More than 47 years before last week’s shooting at a community college in Roseburg, Oregon, Senator Robert F. Kennedy passed through the town on a presidential campaign stop and spoke about the need for stricter gun control measures.

He appeared on the Douglas County Courthouse steps on May 27, 1968, before a crowd of about 1,500. Protesters who opposed Kennedy’s position on gun control carried signs instructing others to “protect your right to keep and bear arms.”

“All this legislation does is keep guns from criminals and the demented and those too young,” Kennedy told a protester who stepped forward to voice opposition to a bill that had recently passed the Senate. “With all the violence and murder and killings we’ve had in the United States, I think you will agree that we must keep firearms from people who have no business with guns or rifles.”

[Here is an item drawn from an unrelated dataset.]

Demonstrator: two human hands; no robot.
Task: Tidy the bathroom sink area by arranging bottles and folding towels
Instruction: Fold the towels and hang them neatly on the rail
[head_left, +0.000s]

The bill in question prohibited these three groups from receiving guns via mail order. His brother, President John F. Kennedy, was killed with a gun purchased through the mail. Robert Kennedy was also shot and killed, less than two weeks after his appearance in Roseburg.

Prior to the shooting at Umpqua last week, the Roseburg area had been the site of two other school shootings within the past two decades. In 1998, a teenager in a town an hour north of Roseburg walked into his high school cafeteria and shot 26 students, killing two. In 2006, a boy shot another student at the local high school four times in the back.